Work instruction | Across the material below, how many lines contain the word "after"? Give only the number.

/---

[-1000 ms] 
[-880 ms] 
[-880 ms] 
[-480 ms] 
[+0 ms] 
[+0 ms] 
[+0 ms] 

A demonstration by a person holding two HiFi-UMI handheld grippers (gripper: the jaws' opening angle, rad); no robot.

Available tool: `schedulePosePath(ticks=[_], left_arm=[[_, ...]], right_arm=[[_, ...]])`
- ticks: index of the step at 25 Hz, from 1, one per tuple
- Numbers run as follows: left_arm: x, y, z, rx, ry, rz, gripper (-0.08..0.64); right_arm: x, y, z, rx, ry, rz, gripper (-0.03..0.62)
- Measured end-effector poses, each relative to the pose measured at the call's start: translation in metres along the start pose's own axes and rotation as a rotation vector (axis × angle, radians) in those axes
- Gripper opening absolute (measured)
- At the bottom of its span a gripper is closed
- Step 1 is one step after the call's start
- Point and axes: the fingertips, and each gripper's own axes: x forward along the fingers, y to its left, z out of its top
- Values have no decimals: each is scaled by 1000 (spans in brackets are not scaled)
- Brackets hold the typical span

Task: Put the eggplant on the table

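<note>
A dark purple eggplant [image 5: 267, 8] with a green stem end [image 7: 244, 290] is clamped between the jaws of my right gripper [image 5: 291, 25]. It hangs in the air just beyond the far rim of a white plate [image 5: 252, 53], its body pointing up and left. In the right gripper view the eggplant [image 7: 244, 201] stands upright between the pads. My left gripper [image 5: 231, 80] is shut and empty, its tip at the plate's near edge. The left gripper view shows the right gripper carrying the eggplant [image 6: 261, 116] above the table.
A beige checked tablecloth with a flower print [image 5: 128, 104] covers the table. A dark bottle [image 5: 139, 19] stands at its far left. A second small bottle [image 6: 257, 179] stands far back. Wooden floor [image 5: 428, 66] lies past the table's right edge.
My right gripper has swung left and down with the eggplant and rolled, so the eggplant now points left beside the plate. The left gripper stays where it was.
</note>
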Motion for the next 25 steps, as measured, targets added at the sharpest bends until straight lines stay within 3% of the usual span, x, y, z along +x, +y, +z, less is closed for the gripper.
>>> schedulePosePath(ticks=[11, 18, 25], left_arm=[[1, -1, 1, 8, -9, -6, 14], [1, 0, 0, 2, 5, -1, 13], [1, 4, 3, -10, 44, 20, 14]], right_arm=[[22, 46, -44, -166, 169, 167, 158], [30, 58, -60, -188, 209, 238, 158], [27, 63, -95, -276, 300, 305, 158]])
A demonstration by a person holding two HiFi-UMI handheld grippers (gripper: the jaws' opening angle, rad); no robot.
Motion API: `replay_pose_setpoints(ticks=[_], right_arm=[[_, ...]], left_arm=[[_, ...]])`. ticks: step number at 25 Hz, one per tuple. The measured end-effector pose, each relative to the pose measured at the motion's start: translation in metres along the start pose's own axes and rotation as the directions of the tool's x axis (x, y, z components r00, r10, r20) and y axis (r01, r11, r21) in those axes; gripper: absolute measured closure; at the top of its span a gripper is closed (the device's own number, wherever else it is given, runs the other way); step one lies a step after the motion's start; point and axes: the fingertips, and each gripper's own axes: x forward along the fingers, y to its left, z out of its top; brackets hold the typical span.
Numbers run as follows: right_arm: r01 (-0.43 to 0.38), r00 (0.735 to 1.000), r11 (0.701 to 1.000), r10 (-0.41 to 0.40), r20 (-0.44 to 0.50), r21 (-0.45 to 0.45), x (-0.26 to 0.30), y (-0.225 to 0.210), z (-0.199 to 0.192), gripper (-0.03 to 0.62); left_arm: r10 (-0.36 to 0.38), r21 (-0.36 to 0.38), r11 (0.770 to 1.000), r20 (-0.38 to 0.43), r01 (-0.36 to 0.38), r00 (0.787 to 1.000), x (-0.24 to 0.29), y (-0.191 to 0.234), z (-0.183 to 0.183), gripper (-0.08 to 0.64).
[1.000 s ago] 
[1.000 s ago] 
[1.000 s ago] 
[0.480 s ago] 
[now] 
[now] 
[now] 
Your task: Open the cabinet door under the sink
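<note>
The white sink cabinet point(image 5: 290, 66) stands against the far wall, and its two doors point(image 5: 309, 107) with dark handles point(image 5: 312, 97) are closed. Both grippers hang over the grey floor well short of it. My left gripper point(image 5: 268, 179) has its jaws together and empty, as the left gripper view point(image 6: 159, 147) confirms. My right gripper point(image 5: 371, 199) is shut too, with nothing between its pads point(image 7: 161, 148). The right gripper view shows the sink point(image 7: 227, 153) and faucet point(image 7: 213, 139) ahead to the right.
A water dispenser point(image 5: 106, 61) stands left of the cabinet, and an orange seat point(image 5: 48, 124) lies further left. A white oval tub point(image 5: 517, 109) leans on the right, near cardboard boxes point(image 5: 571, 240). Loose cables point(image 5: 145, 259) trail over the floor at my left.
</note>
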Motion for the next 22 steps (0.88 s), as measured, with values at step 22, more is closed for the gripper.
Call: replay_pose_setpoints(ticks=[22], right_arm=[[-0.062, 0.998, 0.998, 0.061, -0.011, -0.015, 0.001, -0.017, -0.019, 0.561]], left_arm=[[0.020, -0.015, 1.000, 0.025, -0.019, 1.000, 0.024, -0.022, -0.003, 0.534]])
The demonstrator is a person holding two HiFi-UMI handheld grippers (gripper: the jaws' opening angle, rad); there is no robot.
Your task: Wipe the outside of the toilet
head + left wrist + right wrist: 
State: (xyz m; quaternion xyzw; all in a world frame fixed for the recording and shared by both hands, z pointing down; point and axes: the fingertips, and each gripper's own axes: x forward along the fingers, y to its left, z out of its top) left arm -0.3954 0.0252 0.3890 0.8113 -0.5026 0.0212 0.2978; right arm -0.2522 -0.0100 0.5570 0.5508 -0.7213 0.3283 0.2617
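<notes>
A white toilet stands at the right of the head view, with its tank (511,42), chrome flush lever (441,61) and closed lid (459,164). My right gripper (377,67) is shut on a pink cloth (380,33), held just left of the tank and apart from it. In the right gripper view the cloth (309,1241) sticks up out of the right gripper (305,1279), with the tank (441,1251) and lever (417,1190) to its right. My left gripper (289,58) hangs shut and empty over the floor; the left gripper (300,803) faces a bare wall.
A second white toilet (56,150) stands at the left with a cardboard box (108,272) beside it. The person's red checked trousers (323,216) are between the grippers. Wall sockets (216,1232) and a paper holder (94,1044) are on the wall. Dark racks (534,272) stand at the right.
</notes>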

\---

Written response | 2